- **REQUIRED ACTION**: The lines to output run from the first line of the entries below through the line containing "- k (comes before"; copy them exactly and leave out pictures.

-- RECORDS TO USE follows --

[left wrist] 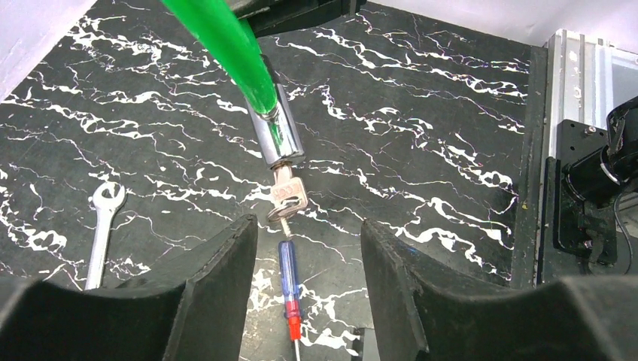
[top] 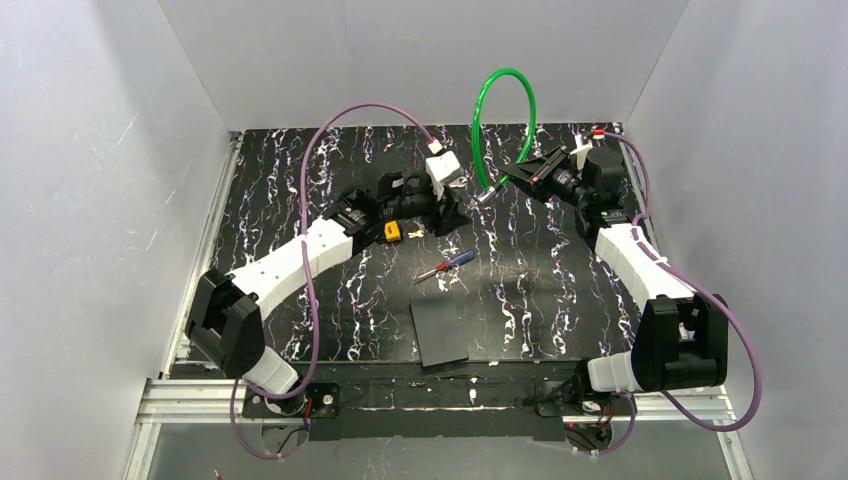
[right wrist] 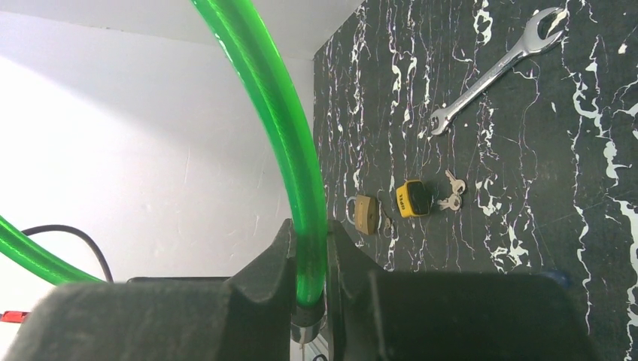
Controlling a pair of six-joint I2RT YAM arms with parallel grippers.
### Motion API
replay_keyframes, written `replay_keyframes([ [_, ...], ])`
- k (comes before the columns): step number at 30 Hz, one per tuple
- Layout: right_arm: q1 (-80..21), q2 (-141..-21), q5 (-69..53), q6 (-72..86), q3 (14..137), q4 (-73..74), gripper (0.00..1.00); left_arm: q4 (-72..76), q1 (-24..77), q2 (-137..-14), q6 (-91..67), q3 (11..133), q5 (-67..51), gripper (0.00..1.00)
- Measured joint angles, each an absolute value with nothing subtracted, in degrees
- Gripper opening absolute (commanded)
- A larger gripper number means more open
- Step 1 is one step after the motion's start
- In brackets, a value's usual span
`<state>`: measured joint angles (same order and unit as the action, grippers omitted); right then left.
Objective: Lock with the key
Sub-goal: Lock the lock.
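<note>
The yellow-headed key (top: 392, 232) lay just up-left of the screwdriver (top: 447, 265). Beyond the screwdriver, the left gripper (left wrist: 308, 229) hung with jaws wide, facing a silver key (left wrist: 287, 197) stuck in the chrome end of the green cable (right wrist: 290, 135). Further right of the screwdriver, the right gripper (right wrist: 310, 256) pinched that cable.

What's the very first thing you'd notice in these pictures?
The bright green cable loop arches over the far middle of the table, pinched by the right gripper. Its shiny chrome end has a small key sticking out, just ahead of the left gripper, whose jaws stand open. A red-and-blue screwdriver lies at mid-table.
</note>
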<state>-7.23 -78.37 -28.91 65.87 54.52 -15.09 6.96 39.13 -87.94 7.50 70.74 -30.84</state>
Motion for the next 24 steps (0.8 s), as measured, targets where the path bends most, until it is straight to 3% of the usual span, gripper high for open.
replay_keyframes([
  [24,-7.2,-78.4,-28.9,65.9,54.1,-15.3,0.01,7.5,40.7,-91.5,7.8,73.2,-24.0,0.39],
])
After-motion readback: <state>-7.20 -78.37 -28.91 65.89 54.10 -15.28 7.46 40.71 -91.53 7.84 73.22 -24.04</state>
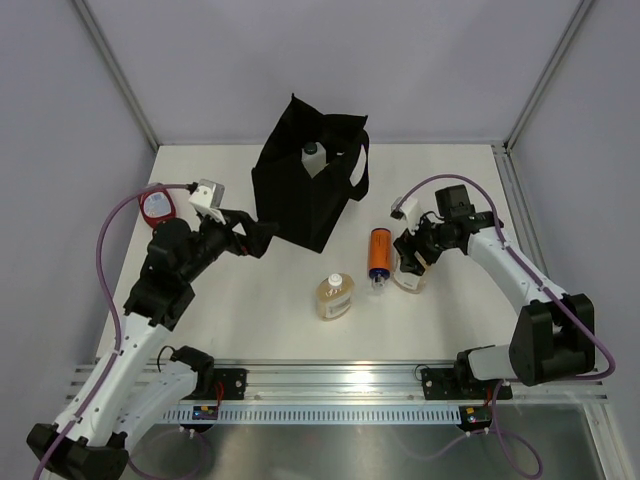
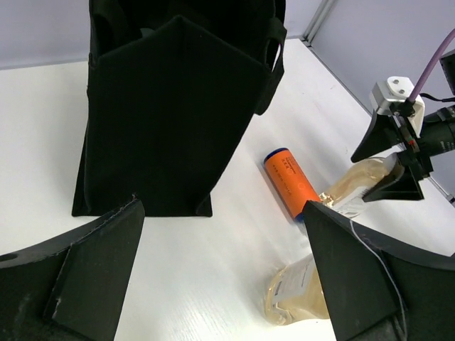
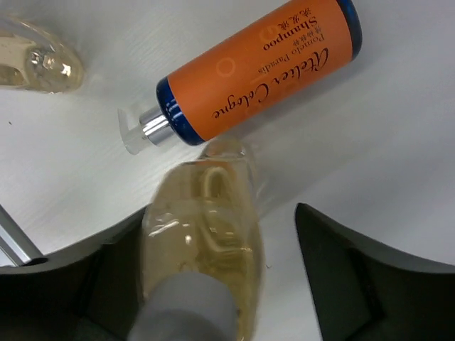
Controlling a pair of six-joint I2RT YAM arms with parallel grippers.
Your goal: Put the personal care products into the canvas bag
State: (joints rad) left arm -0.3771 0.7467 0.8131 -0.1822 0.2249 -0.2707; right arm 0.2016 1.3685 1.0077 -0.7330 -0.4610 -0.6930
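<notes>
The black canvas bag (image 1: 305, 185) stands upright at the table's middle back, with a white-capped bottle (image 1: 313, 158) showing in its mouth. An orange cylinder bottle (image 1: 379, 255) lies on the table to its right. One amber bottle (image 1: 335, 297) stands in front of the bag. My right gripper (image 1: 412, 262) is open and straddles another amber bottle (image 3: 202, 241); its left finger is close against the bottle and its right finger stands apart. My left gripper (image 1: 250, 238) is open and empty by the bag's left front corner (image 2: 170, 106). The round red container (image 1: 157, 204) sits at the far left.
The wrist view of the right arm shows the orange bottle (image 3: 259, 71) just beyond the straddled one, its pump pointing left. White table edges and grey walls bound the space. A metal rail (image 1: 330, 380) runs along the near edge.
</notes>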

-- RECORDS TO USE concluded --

- **TASK SOLUTION**:
[left wrist] 
[top] 
[right wrist] 
Controlling a pair of six-joint I2RT YAM arms with parallel grippers.
### Motion API
replay_keyframes, written `replay_keyframes([ [_, ...], ])`
- k (comes before the columns): step number at 30 Hz, one per tuple

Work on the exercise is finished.